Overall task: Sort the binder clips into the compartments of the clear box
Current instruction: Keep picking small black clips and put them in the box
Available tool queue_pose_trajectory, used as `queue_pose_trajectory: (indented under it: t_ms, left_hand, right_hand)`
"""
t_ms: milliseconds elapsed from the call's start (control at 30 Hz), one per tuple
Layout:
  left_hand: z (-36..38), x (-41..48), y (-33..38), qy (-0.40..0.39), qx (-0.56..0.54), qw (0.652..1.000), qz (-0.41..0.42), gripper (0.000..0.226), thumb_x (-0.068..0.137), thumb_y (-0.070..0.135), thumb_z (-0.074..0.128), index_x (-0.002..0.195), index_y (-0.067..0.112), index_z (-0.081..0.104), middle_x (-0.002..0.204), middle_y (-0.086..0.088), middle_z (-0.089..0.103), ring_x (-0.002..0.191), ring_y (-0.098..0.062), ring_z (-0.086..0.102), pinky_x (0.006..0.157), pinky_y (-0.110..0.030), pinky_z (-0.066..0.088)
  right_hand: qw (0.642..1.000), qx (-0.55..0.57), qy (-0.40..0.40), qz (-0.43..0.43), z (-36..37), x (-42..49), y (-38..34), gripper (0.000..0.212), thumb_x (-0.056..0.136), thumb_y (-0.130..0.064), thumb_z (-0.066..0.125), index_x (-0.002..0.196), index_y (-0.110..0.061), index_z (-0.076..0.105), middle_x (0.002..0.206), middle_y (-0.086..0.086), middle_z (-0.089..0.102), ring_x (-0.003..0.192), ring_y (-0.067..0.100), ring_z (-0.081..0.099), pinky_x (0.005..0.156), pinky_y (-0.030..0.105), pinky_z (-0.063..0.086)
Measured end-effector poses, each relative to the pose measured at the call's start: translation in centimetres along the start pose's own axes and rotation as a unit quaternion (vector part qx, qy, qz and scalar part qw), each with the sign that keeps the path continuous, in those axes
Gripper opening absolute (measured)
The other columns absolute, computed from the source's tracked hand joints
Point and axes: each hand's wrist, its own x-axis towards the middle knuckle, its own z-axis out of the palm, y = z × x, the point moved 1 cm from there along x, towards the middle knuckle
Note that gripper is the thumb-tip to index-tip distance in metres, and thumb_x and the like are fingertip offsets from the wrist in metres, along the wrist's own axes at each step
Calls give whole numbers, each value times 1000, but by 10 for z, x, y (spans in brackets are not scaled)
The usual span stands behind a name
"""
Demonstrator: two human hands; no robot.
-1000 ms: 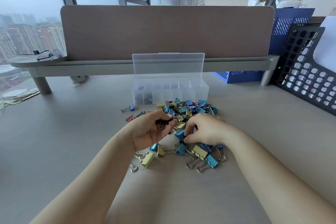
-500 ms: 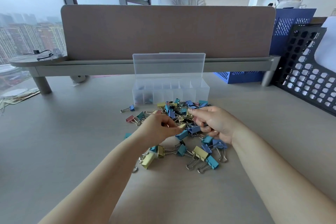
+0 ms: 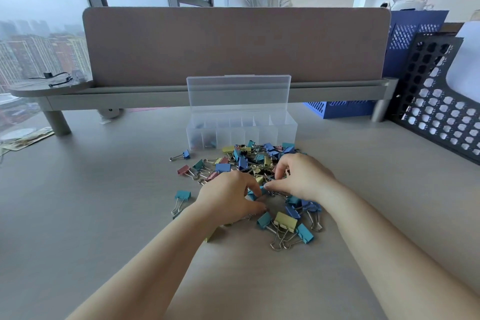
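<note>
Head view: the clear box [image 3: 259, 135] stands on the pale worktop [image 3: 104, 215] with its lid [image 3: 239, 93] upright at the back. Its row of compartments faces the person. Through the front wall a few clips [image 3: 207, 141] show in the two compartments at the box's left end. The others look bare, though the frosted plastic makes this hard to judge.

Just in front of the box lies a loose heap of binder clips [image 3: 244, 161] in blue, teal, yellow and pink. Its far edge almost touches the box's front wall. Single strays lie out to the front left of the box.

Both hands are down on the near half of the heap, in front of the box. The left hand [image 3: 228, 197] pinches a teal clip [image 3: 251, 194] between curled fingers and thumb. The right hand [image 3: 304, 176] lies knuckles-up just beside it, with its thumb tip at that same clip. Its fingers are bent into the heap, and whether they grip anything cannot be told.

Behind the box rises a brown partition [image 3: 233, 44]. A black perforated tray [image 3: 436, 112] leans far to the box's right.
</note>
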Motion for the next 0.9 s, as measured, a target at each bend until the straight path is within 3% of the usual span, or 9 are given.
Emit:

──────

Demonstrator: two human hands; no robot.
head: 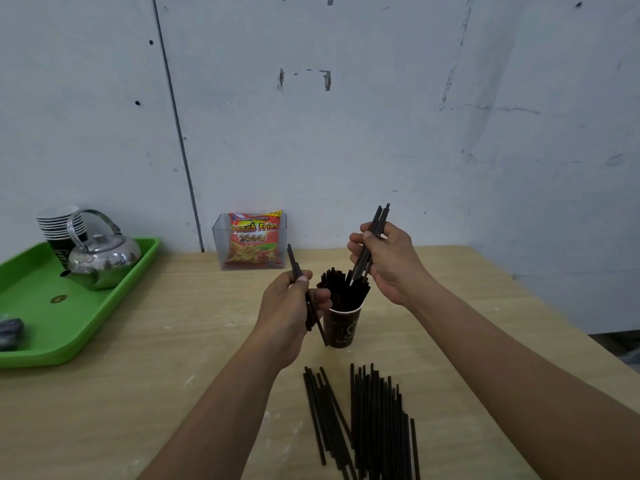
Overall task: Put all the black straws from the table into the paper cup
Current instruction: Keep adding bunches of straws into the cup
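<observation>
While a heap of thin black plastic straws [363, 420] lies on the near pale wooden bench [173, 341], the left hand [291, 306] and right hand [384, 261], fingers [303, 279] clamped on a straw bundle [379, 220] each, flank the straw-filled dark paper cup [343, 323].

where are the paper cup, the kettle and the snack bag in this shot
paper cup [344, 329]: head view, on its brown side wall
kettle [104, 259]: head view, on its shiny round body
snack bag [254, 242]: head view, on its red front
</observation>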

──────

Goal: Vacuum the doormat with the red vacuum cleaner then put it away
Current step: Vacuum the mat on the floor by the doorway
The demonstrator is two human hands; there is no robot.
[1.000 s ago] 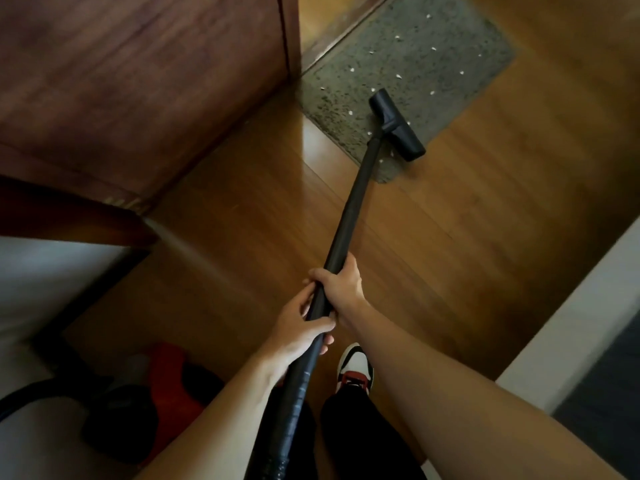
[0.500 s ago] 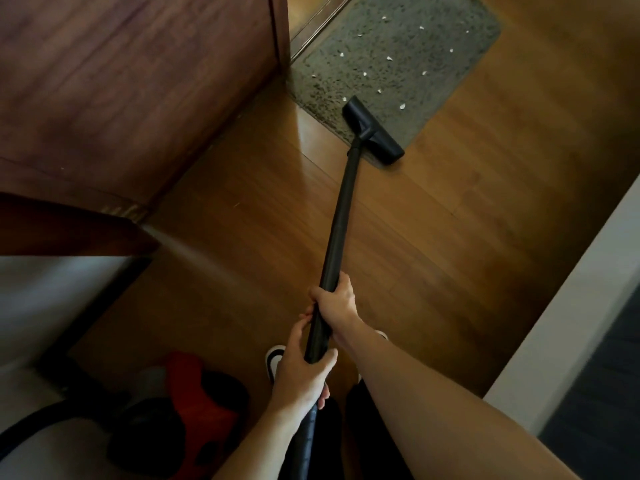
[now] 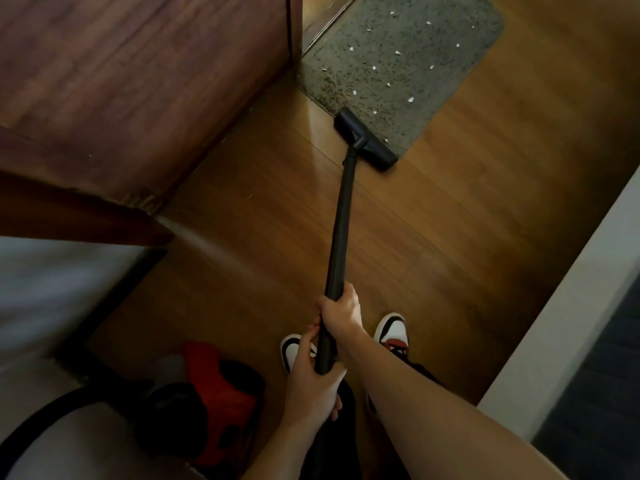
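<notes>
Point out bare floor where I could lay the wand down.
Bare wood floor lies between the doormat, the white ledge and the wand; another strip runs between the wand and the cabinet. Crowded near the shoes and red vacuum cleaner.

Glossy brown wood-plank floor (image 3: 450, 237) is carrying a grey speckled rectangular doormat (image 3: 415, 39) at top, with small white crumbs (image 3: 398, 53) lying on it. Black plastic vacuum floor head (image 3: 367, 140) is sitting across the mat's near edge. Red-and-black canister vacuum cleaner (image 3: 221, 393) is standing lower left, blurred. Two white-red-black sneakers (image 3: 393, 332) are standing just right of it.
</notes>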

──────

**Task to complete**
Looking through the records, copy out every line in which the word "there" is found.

**Exercise solution**
Point and axes: each hand's wrist, its own x-axis towards the middle knuckle, its own z-axis out of the palm, y = z × x, the point moved 1 cm from there along x, towards the middle knuckle
The demonstrator is two human hands; there is no robot.

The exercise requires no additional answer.